# Norfolk pillboxes (pic heavy)



## Mikeymutt (Jun 25, 2014)

I know pillboxes ain't interesting to everyone..but I personally love these little lumps of concrete..I have been driving around lately photographing these,and even now only covered a small selection of them.they are his up everywhere,in towns,villages,airfields,the coast,anywhere there could have been a threat of invasion.normally on strategic points like railways,rivers and canals.they usually formed a defence line,with tank blocks,trenches,road blocks etc..first used mainly during the First World War.when England realised that there was a severe threat of invasion.with the outbreak of the Second World War pillbox were rapidly constructed with the threat of invasion a scary reality..there was several different types,from the average type twenty two to large machine gun emplacements.local material was sourced to build them so although standard they varied with materials from around the country..twenty eight thousand were built during the war,today about six to seven thousand survive..often walked past by people nowadays.forgetting the important roll these played in the defence of this country..on with the pics.sorry if it's a bit long.i have left out a lot of the internal shots,or this would have gone on forever.

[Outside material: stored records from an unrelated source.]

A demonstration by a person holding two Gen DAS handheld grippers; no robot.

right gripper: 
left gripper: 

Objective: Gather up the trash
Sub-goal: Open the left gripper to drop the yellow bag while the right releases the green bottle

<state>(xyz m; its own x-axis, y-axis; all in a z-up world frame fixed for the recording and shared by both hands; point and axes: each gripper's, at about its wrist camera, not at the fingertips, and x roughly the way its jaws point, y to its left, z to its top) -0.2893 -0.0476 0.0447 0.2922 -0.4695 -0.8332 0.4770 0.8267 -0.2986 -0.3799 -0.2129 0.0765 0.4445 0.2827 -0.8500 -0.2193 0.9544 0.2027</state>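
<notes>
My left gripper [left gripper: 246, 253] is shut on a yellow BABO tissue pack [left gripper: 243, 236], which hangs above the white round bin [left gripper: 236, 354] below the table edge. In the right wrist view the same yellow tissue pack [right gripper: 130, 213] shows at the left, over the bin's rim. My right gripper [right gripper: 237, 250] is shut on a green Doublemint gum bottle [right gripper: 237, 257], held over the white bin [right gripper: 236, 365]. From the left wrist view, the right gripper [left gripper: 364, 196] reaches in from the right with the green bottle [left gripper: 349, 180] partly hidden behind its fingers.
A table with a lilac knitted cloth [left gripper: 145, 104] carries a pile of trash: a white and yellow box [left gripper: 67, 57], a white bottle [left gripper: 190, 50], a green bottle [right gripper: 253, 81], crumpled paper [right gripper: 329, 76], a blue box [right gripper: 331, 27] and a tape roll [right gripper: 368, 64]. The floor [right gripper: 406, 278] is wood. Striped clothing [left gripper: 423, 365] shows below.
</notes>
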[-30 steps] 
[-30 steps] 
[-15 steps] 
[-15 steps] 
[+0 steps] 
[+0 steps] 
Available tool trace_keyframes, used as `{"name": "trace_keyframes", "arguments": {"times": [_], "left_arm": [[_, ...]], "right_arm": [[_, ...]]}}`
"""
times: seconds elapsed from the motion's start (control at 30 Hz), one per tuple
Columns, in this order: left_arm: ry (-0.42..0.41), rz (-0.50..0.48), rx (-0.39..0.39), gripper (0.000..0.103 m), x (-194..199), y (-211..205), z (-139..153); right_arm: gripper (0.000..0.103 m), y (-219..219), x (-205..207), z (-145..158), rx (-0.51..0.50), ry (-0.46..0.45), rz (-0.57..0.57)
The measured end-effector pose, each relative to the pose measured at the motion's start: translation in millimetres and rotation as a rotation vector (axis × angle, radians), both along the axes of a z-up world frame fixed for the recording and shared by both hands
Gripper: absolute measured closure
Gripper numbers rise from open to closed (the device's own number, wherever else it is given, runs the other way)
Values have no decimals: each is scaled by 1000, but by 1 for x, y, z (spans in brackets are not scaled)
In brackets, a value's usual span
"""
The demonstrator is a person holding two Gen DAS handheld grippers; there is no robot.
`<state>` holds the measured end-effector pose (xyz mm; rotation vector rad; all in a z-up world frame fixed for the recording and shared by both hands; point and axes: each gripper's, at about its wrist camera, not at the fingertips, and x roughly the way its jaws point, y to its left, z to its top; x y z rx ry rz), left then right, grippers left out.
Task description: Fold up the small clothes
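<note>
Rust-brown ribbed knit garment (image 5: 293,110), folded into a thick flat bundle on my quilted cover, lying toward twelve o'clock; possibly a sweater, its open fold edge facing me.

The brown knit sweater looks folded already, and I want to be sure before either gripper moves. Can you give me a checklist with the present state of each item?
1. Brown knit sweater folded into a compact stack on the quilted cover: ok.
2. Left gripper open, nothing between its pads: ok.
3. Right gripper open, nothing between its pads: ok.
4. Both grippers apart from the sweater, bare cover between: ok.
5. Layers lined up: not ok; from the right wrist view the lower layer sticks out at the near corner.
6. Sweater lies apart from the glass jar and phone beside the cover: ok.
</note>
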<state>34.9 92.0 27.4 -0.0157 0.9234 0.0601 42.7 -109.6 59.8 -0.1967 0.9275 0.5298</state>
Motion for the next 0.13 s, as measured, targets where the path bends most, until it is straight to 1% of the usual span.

Pillbox on a Norwich housing estate,the officers quarters for raf horsham st faiths..all sealed up now.




Type 22 at buxton heath.




Type 22 near raf little snoring.prob an outer defence for the airfield.




Near to Dereham station.there is another further down the track.




This one is near to raf trinningham on the norfolk coast..raf trinningham is still an active radar base




Pair of World War One pillboxes near the north walsham canal.there are several of these dotted along the canal.







A very rare pillbox in norfolk.set behind an old mill in aylsham,this was used to defend the mill for the ministry of agriculture,constructed of concrete in flour sacks.the sacks have rotted leaving just the concrete showing now.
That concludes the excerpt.